Year
2017
Abstract
Virtual environments have been successfully used to support a variety of applications relevant to nuclear safeguards, safety, and security, including IAEA inspector training, dose estimates for personnel, and facility evacuation planning. We have recently begun to explore the potential of virtual reality (VR) to support innovations in nuclear arms control, in particular, the role it could play in developingfacility architectures and verification protocols for treaties that do not yet exist. For most of these applications, there are two particularly relevant challenges: first, simulating the functionalities of the radiation detection equipment that an inspector might use, ideally in real-time; and, second, enabling interactions with this virtual equipment so that the experience becomes truly immersive and meaningful. In this paper, we discuss the respective developments made for our VR system.
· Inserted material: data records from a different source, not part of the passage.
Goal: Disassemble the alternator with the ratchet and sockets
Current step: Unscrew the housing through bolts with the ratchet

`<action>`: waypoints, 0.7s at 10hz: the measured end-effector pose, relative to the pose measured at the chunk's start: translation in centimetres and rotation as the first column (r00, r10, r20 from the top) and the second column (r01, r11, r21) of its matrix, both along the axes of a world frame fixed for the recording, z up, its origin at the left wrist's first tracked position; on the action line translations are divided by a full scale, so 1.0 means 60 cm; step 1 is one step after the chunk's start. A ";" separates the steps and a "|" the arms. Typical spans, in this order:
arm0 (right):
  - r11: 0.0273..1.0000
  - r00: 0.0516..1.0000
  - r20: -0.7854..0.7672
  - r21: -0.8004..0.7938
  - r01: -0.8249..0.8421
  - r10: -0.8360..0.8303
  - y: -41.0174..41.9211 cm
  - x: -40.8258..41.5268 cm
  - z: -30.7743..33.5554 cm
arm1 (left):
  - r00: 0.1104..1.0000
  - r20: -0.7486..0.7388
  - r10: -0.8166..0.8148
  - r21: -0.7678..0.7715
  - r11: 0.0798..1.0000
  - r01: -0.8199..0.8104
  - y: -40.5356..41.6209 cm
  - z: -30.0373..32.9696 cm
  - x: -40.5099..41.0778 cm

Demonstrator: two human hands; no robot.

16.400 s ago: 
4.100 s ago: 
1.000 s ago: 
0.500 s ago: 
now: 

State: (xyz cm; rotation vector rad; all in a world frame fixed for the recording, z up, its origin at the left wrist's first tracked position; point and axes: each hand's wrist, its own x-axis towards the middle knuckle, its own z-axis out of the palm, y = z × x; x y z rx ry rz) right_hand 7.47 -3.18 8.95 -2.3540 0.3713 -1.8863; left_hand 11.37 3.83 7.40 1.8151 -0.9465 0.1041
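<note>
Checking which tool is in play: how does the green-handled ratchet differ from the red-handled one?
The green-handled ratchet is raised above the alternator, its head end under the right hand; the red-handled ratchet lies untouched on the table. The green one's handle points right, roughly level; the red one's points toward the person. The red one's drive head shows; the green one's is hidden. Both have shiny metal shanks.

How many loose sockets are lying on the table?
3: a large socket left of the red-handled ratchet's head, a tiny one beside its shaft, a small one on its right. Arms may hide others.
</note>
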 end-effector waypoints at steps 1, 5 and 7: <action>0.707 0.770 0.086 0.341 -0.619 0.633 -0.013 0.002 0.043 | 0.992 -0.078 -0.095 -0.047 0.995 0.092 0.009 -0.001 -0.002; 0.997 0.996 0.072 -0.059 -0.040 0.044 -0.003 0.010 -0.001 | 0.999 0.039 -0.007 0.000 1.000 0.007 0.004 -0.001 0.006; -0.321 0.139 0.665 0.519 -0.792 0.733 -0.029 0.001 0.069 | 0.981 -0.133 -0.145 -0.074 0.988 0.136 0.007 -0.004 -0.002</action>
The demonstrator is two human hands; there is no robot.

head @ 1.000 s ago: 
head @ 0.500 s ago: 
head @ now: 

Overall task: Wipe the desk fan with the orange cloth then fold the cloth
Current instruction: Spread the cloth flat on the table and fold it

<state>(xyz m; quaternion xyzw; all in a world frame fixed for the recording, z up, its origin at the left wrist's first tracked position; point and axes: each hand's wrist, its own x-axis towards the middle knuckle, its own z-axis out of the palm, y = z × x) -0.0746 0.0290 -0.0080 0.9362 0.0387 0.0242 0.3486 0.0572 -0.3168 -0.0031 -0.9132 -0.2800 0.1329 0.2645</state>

To illustrate these features, we report results from a simple inspection exercise that involved two players (host and inspectors)with co-presence using two HTC Vive kits. In the default scenario, a number of storage containers contained nuclear components with characteristic radiation signatures, and the task of the inspector was to confirm the authenticity of these components using a gamma (sodium-iodide) detector behind an information barrier. To model real-time radiation fields in VR, we use a hybrid approach combining precomputed radiation signatures and detector response functions based on MCNP Monte Carlo simulations combined with deterministic methods to handle shielding and attenuation effects allowing the movements of sources, detectors, and shielding materials during the exercise.